Strip the pictures, then copy the remaining data exactly as it stands.

--- START ---

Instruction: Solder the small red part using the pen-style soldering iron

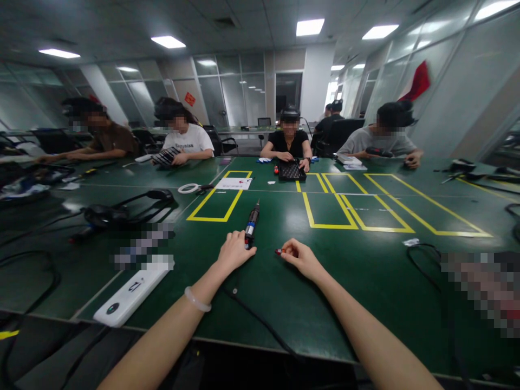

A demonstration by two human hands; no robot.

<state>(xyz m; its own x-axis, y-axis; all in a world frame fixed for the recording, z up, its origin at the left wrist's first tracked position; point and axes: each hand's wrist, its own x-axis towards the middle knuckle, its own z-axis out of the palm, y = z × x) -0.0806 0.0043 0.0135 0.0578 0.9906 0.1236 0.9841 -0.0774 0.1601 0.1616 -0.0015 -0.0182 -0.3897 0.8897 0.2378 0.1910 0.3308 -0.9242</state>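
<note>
Screwdriver [252,219], dark-bodied with a blue band, in front of the wearer, thin tip pointing away. Taken as landmark for all below.

Left hand [235,250] at the screwdriver's rear end, fingers curled close around it, thumb alongside. Pale bracelet [197,299] on that wrist.

Right hand [303,257] to the right of the screwdriver, apart from it; thumb and fingers in a narrow pinch on a red-tipped piece [278,252]. Too small and blurred to be sure what it is; perhaps a cap or a bit.

Nearer the wearer than the screwdriver: a small round metallic part [234,291] lying loose, and a black cable [260,319] running off toward the table edge. To the left and nearer: a white oblong case [132,294]. Left and slightly beyond: black headgear [122,208] with a strap loop. Beyond the tip: a white sheet [233,184] with a white ring [189,188] to its left. Right and beyond: yellow tape outlines [331,226] on the green table [365,303]. Farthest out: a co-worker over a black tray [291,171].

Risks, as judged: the piece sits at the fingertips, so a light pinch could let it drop and roll. The screwdriver is held only at one end, so a knock could swing its tip. A sleeveless forearm brushing the cable or loose part could shift either.
</note>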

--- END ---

Answer for the task ▸
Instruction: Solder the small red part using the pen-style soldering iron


A demonstration by two human hands; no robot.

<state>(xyz m; its own x-axis, y-axis; all in a world frame fixed for the recording, z up, its origin at the left wrist's first tracked position; point and axes: each hand's wrist, its own x-axis towards the middle knuckle, its own z-axis out of the palm, y = z × x) -0.0806 0.0043 0.0135 0.0578 0.9906 0.1236 0.9841 -0.0774 0.1601 0.1616 -0.0015 -0.0182 -0.3897 0.8897 0.2378 0.1910 0.3308 -0.9242</state>
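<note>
Screwdriver [252,219], dark-bodied with a blue band, in front of the wearer, thin tip pointing away. Taken as landmark for all below.

Left hand [235,250] at the screwdriver's rear end, fingers curled close around it, thumb alongside. Pale bracelet [197,299] on that wrist.

Right hand [303,257] to the right of the screwdriver, apart from it; thumb and fingers in a narrow pinch on a red-tipped piece [278,252]. Too small and blurred to be sure what it is; perhaps a cap or a bit.

Nearer the wearer than the screwdriver: a small round metallic part [234,291] lying loose, and a black cable [260,319] running off toward the table edge. To the left and nearer: a white oblong case [132,294]. Left and slightly beyond: black headgear [122,208] with a strap loop. Beyond the tip: a white sheet [233,184] with a white ring [189,188] to its left. Right and beyond: yellow tape outlines [331,226] on the green table [365,303]. Farthest out: a co-worker over a black tray [291,171].

Risks, as judged: the piece sits at the fingertips, so a light pinch could let it drop and roll. The screwdriver is held only at one end, so a knock could swing its tip. A sleeveless forearm brushing the cable or loose part could shift either.
</note>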

No more output will be given.